If I’d had time to think, or even see this coming – though I should have because the community is quite religious – I might have retorted with something that could have cost me a bit in terms of acceptance in the rural society I find myself on the edges of, but I didn’t.

“Um, nothing,” I said. “No.”

It probably wasn’t what I said. I said literally “nothing”, but I’ve been told that my face is rather open and telling. And my eyes do this flat, squinty thing that served me well as a middle-school teacher and, apparently, frightens old men too.

He backed away and we passed.

Polytheism? Judgemental Christianity? Really not much to weigh, in my opinion.
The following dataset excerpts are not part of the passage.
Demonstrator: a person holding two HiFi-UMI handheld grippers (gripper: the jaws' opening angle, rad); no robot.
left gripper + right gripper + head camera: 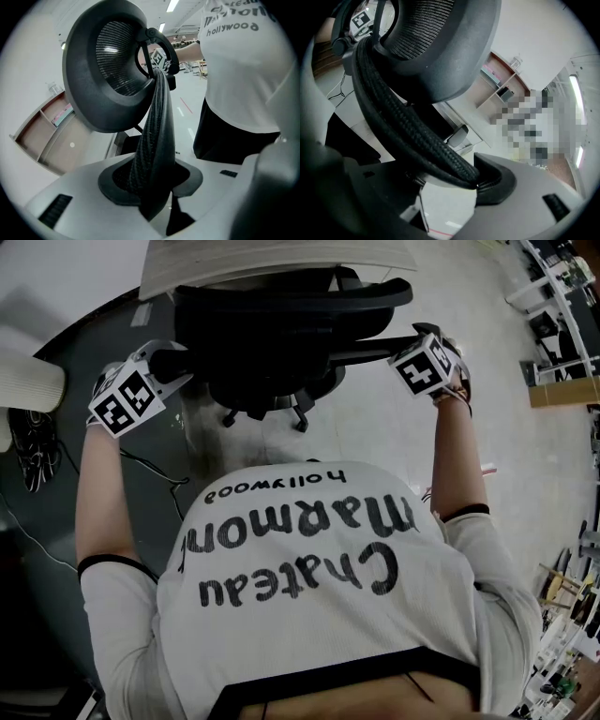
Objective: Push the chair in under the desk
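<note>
A black mesh office chair stands in front of me, its back toward me and its seat partly under the pale desk at the top of the head view. My left gripper is shut on the left edge of the chair's back, and the woven rim sits pinched between its jaws. Over on the right edge of the back is my right gripper, where the thick woven rim runs across its jaws and presses into the pad. The curved headrest looms above both grippers.
The chair's castor base stands on pale floor just ahead of my body. Black cables and a white ribbed object lie on darker floor at the left. Shelving with clutter lines the right side. A wooden shelf unit stands beyond the chair.
</note>
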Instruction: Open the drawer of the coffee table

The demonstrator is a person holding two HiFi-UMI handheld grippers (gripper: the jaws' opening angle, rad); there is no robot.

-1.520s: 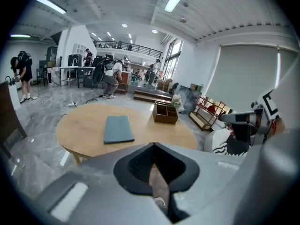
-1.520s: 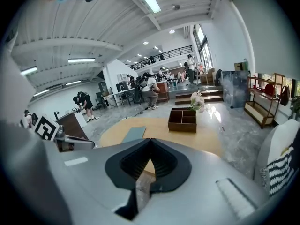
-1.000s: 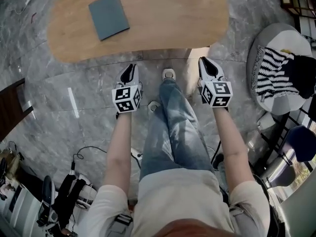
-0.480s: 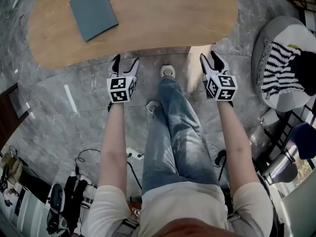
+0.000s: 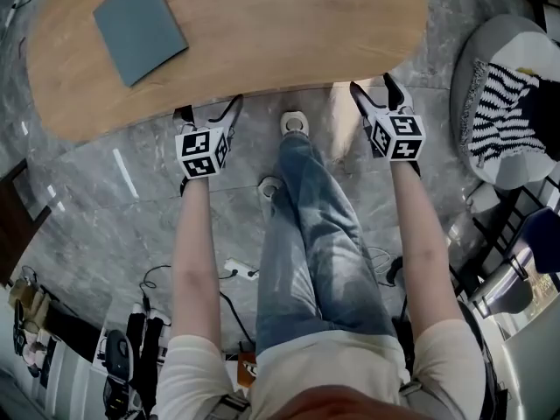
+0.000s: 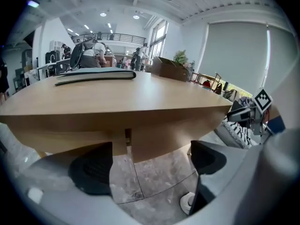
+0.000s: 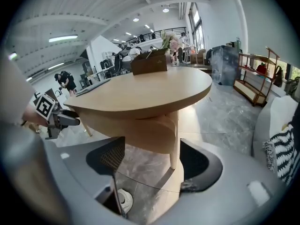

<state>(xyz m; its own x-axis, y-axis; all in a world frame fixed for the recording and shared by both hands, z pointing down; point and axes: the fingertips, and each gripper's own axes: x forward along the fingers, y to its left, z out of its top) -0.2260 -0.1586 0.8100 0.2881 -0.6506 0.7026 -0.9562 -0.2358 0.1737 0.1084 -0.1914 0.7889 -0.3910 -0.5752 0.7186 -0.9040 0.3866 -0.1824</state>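
- Big open-plan workspace, this: black-railed mezzanine gallery (image 6: pixel 112 35) under white ceiling spotlights (image 6: pixel 103 14).
- People (image 6: pixel 96 48) standing at workstations in the back.
- Grey marble-tile floor (image 5: pixel 105 191), black cables and gear (image 5: pixel 136 353) strewn about.
- Oval light-wood coffee table (image 5: pixel 262 24) up front, lounge-style.

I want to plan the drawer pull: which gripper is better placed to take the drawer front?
Probably left. Both grippers' jaws have just been opening, nothing between them. The left gripper faces the wooden front panel, at its seam; the right gripper faces a leg.
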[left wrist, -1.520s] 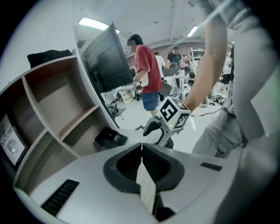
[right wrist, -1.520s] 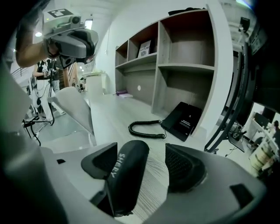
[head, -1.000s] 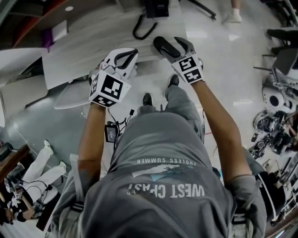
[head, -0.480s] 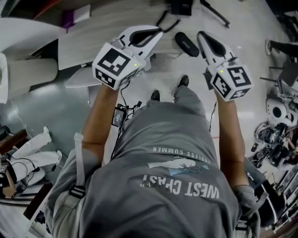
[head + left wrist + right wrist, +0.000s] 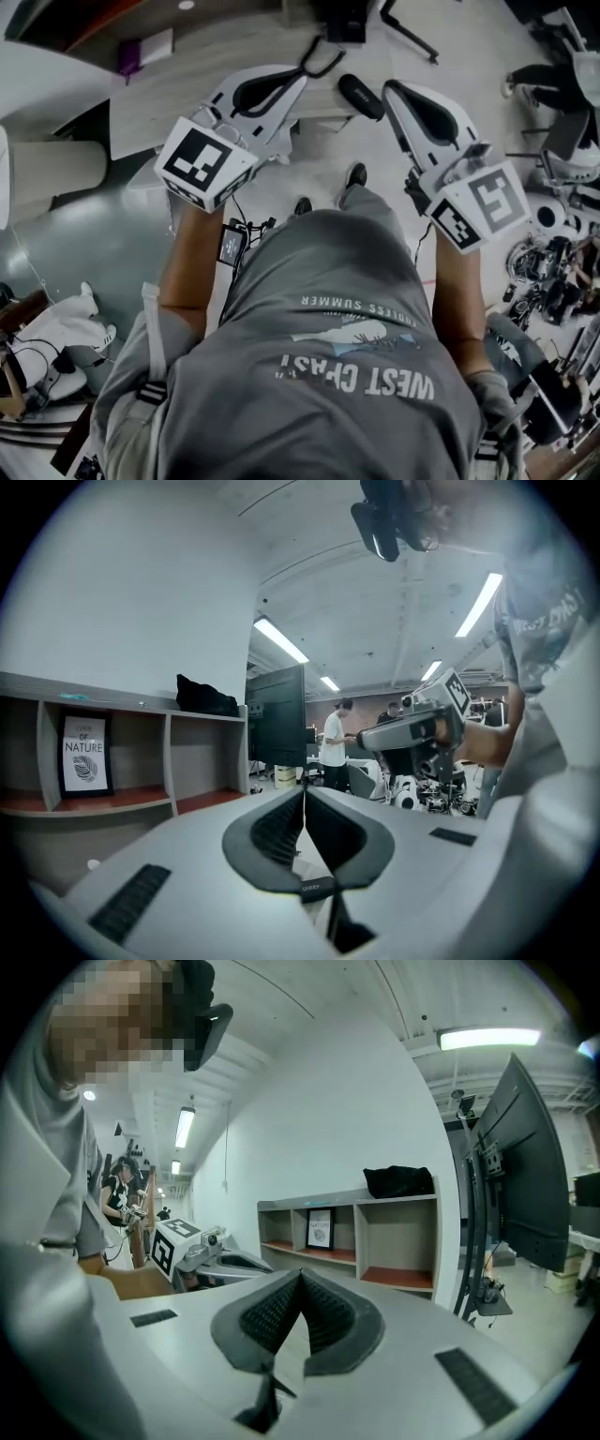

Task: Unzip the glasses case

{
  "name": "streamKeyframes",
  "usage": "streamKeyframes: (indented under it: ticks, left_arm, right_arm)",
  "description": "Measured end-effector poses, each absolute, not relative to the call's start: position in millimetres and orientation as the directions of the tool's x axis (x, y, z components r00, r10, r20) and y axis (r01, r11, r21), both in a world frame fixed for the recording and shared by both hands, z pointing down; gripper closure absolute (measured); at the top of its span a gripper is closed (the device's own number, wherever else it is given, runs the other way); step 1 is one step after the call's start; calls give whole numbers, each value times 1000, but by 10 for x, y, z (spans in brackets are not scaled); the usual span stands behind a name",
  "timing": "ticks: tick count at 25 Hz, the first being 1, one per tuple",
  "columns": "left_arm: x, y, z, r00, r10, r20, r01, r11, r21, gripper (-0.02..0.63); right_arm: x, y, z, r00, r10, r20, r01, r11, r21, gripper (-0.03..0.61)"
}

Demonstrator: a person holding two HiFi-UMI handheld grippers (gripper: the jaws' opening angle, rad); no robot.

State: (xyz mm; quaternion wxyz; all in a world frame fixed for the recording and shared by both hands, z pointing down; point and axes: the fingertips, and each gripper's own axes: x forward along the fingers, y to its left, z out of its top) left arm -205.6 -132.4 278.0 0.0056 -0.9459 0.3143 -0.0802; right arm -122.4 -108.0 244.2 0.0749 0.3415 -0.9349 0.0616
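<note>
Head view: both hands have come up off the table (image 5: 187, 84), cubes nearer the camera than before. The right gripper (image 5: 405, 98), down at the glasses case (image 5: 361, 96) a second ago, has just been closing its jaws; they meet on nothing. The left gripper (image 5: 281, 86) is also clenched and empty. Case lies alone at the table's near edge, between the two, touched by neither. Zip too small to read. Likely a withdrawal. Forearms raised, tools roughly level, pointing far.
</note>
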Motion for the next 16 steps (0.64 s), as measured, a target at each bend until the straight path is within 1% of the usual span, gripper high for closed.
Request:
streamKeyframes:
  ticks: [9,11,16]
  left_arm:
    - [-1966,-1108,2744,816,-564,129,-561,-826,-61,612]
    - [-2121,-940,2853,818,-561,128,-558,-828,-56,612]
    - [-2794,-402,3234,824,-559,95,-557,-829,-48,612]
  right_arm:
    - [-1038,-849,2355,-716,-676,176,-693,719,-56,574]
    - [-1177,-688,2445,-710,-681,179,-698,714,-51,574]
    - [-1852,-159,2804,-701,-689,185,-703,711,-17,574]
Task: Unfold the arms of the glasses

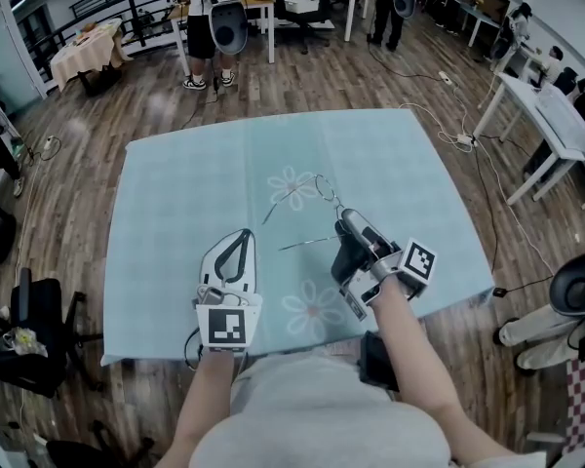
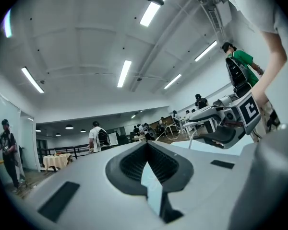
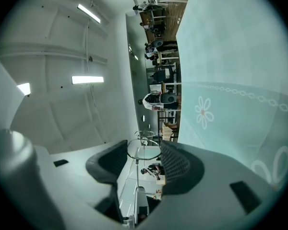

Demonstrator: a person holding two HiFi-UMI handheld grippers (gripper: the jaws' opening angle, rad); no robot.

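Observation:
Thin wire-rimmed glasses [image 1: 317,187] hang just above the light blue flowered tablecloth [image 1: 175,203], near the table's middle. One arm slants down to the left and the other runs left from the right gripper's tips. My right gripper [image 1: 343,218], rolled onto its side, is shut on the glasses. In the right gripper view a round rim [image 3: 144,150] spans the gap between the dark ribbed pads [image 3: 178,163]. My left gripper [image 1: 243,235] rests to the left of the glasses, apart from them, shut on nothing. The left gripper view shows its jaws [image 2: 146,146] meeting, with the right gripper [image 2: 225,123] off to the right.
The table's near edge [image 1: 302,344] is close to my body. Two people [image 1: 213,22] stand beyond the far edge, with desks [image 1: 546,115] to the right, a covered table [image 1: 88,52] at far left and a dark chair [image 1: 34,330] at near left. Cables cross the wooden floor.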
There is a statue of the Blessed Mother in the cemetery where Will is buried. My daughter Katy is quite taken with it. We have to  visit Mary, and the statue of Jesus though she is not as enamored of it, every time we go. Earlier last week, she noticed that Mary was stepping on a snake. Crushing it really beneath her bare feet. When she asked me why I explained (correctly I hope) that the snake represented all the evil of the world and that Mary was stomping it out. Katy considered this for a few moments before remarking, “Poor snake.”

 

The child’s take on religion is always interesting and sometimes insightful. I remember when I was preparing to receive my first communion that I was terrified of chewing the host because I took the “became flesh” thing quite literally and was worried about what the outcome of “biting” Jesus might be. Consequently I was always having to stick a finger in my mouth to dislodge a dry stuck wafer.

 

My nephew, Luke referred to the priest as “the King” when he was younger because of the vestments that priests wear for mass, and so naturally the church became a castle. Katy began to point out “castles” as a result of her cousin’s influence, and she still calls stained glass windows “Jesus glass” wherever it is.

 

My sister and Luke attended the Saturday night mass with her brother and sister-in-law’s family this past weekend in Webster City. As many Catholic churches now do, there is a children’s nursery provided for parents with children too young to sit through a whole mass. My dad rolls his eyes when he hears about this. Even if there had been such a thing when we kids were young, he would never have availed himself of it. He can remember hours of church time, in Latin no less, and his old school ways wouldn’t have permitted such coddling of his children. Catholicism is learned on one’s knees primarily and over many hours.  Luke and his cousin, Noah,  decided to slip out of the nursery and explore the nearby hallways which led to the discovery of a cabinet with writing on it, and  Jesus locked inside. How they came to the conclusion that the son of God was trapped in a cabinet in the basement of a church in Iowa is open to speculation because even after listening to a rather breathless explanation from the two I am uncertain still, but  it will have  to remain a mystery as something in the cabinet (Jesus no doubt) began banging on the door to be let out sending the two boys running for the stairs to find their parents. Although my sister and Phil and Kim seemed amused by the incident, no one volunteered any further information about what might have actually happened or who, if anyone, went to investigate? 

 

While we were strolling through the cemetery after visiting Mary and posing for the photo-op, Katy noticed another grave with a smaller statue of Mary and another statue that she assumed was Jesus. We wandered over to investigate as I thought it might have been St. Joseph, Mary’s spouse, but it turned out to be St. Francis of Assisi (the birds give it away if you fail to recognize the Franciscan bowl haircut). I seldom think much about my knowledge of what amounts to trivia about Catholicism, but I did note my dear love’s bemused expression. Though his mother is Catholic, his father vetoed the idea of raising him or his siblings in any belief system. I find it interesting that nearly everyone who I know who have been raised in such a manner (and this is admittedly a small number) have turned out to be some of the kindest and most accepting people I have ever met.

 

Our brushes with Catholicism, or any “church”, remind me that I need to began consolidating my thoughts on the subject of the universe and its creator. Sigh, as if I didn’t have enough to do these days.